Required work -
Review the listing and copy each line that holds the word "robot".
Content starts
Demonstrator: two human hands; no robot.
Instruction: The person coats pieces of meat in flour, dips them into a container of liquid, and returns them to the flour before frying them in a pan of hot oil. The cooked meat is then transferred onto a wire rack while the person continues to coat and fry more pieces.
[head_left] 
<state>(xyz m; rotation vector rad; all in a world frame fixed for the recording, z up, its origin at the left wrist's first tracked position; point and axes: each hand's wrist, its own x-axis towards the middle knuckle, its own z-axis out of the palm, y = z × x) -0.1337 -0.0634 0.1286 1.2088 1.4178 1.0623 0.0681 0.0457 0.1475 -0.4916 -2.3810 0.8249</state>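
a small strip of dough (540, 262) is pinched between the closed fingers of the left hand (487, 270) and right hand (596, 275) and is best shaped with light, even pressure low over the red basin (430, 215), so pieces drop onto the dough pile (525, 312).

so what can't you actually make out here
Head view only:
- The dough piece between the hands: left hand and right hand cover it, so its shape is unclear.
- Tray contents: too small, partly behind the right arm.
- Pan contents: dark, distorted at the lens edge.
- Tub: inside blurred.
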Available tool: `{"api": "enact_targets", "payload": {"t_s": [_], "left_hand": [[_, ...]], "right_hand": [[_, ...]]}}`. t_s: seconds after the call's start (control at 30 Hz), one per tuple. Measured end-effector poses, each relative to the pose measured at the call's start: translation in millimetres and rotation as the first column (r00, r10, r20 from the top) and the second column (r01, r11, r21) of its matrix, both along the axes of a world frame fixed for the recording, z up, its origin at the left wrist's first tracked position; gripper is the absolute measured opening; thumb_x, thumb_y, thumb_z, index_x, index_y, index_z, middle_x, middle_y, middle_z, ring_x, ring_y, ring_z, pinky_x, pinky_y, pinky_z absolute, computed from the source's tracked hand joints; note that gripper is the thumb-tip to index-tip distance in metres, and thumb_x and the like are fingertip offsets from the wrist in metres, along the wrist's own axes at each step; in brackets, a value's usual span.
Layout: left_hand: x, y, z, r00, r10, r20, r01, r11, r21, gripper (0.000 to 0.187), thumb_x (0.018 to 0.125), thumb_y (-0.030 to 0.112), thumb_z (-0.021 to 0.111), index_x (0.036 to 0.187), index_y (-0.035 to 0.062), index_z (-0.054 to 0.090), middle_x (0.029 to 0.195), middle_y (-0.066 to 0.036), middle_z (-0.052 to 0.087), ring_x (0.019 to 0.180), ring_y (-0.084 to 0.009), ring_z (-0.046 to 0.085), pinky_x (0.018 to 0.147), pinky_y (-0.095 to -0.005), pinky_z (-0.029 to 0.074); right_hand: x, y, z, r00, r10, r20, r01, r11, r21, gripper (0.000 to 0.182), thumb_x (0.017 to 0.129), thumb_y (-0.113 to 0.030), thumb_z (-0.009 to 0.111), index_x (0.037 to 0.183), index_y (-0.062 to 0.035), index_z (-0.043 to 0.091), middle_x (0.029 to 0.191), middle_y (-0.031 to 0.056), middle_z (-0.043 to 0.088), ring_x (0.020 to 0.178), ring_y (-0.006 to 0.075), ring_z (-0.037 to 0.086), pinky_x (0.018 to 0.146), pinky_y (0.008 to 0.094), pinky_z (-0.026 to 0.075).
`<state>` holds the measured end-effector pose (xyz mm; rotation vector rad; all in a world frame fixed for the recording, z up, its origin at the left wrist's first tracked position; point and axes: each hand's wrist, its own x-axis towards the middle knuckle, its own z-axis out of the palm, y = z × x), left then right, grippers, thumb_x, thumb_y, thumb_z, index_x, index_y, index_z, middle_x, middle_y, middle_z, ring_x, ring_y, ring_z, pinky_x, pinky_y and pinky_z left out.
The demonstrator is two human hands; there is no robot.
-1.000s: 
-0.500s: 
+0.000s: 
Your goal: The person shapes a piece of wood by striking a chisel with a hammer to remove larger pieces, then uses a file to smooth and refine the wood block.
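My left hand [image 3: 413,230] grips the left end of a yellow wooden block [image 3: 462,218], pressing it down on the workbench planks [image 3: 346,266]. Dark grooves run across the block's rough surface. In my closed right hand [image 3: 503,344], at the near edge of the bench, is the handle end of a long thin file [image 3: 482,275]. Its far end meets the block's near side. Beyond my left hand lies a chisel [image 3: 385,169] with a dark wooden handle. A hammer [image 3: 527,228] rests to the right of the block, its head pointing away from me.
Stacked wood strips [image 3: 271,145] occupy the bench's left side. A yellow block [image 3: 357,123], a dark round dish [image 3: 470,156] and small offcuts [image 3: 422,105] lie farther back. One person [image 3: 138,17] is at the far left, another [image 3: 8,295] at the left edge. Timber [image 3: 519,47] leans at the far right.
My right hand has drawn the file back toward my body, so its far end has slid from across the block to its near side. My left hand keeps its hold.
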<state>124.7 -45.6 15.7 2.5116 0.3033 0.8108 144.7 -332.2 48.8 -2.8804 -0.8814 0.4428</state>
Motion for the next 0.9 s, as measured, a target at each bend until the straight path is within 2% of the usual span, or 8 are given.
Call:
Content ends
Expected output -
Demonstrator: two human hands; no robot.
The demonstrator is two human hands; there is no robot.

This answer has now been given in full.